Here is my situation: I have 2 tables, patient and study.
Each table has its own PK using autoincrement.
In my case, the pat_id should be unique. It's not declared as unique at database level since it could be non unique is some uses (it's not a home made system). I found out how to configure the system to consider the pat_id as unique, but I need now to cleanup the database for duplicated patients AND relink duplicated patients in study table to remaining unique patient, before deleting the duplicated patients.
Patient table:
CREATE TABLE `patient` (
`pk` BIGINT(20) NOT NULL AUTO_INCREMENT,
`pat_id` VARCHAR(250) COLLATE latin1_bin DEFAULT NULL,
...
`pat_name` VARCHAR(250) COLLATE latin1_bin DEFAULT NULL,
...
`pat_custom1` VARCHAR(250) COLLATE latin1_bin DEFAULT NULL
....
PRIMARY KEY (`pk`)
)ENGINE=InnoDB;
Study table:
CREATE TABLE `study` (
`pk` BIGINT(20) NOT NULL AUTO_INCREMENT,
`patient_fk` BIGINT(20) DEFAULT NULL,
...
PRIMARY KEY (`pk`),
...
CONSTRAINT `patient_fk` FOREIGN KEY (`patient_fk`) REFERENCES `patient` (`pk`)
)ENGINE=InnoDB;
I found some similar questions, but not exactly the same issue, especially it was missing the link of the foreign keys to the remaining unique patient.
解决方案
This is how I did.
I reused an unused field in patient table to mark non duplicated (N), 1st of duplicated (X), and other duplicated patients (Y). You could also add a column for this (and drop it after use).

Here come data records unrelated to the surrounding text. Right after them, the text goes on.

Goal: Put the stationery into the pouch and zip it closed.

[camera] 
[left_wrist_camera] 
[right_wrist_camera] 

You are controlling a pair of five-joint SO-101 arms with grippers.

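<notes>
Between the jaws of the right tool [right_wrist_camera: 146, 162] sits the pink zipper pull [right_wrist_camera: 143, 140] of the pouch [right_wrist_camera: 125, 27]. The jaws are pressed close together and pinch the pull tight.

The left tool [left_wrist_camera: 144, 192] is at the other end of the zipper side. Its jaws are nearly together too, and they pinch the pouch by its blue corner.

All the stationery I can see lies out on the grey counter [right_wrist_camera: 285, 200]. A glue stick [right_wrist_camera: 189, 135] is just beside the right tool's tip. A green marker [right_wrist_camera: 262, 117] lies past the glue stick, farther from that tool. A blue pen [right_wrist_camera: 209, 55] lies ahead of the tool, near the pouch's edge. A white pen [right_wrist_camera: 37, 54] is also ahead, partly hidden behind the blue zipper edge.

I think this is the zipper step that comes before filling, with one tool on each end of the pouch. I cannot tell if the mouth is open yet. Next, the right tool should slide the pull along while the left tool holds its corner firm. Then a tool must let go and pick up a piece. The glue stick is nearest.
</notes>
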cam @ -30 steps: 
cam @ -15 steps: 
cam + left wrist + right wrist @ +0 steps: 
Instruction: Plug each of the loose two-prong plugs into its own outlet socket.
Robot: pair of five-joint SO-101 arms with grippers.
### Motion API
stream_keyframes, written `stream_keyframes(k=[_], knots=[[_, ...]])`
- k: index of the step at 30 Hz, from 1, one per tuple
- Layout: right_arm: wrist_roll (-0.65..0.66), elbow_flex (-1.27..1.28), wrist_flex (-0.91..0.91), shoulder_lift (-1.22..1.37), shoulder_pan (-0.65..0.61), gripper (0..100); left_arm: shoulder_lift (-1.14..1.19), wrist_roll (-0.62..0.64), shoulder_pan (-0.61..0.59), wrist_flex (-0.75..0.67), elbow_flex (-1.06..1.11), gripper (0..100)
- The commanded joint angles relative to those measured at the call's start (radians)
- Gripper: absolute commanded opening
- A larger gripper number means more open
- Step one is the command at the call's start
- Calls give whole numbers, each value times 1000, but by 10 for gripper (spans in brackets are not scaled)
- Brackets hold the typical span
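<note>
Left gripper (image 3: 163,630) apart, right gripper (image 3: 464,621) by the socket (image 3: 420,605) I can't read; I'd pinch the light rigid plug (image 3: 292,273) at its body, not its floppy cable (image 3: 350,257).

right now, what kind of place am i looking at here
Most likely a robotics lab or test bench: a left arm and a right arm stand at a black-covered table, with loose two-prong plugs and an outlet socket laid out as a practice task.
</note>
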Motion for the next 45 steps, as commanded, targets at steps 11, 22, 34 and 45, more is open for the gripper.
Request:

Here are the steps I followed to cleanup my database:
/*1: List duplicated */
select pk,pat_id, t.`pat_id_issuer`, t.`pat_name`, t.pat_custom1
from patient t
where pat_id in (
select pat_id from (
select pat_id, count(*)
from patient
group by 1
having count(*)>1
) xxx);
/*2: Delete orphan patients */
delete from patient where pk not in (select patient_fk from study);
/*3: Reset flag for duplicated (or not) patients*/
update patient t set t.`pat_custom1`='N';
/*4: Mark all duplicated */
update patient t set t.`pat_custom1`='Y'
where pat_id in (
select pat_id from (
select pat_id, count(*)
from patient
group by 1
having count(*)>1
) xxx) ;
/*5: Unmark the 1st of the duplicated*/
update patient t
join (select pk from (
select min(pk) as pk, pat_id from patient
where pat_custom1='Y'
group by pat_id
) xxx ) x
on (x.pk=t.pk)
set t.`pat_custom1`='X'
where pat_custom1='Y'
;
/*6: Verify update is correct*/
select pk, pat_id,pat_custom1
from `patient`
where pat_custom1!='N'
order by pat_id, pat_custom1;
/*7: Verify studies linked to duplicated patient */
select p.* from study s
join patient p on (p.pk=s.patient_fk)
where p.pat_custom1='Y';
/*8: Relink duplicated patients */
update study s
join patient p on (p.pk=s.patient_fk)
set patient_fk = (select pk from patient pp
where pp.pat_id=p.pat_id and pp.pat_custom1='X')
where p.pat_custom1='Y';
/*9: Delete newly orphan patients */
delete from patient where pk not in (select patient_fk from study);
/* 10: reset flag */
update patient t set t.`pat_custom1`=null;
/* 11: Commit changes */
commit;
There is certainly a shorter way, with a some smarter (complicated?) SQL, but I personally prefer the simple way. This also allows me to check each step is doing what I expect.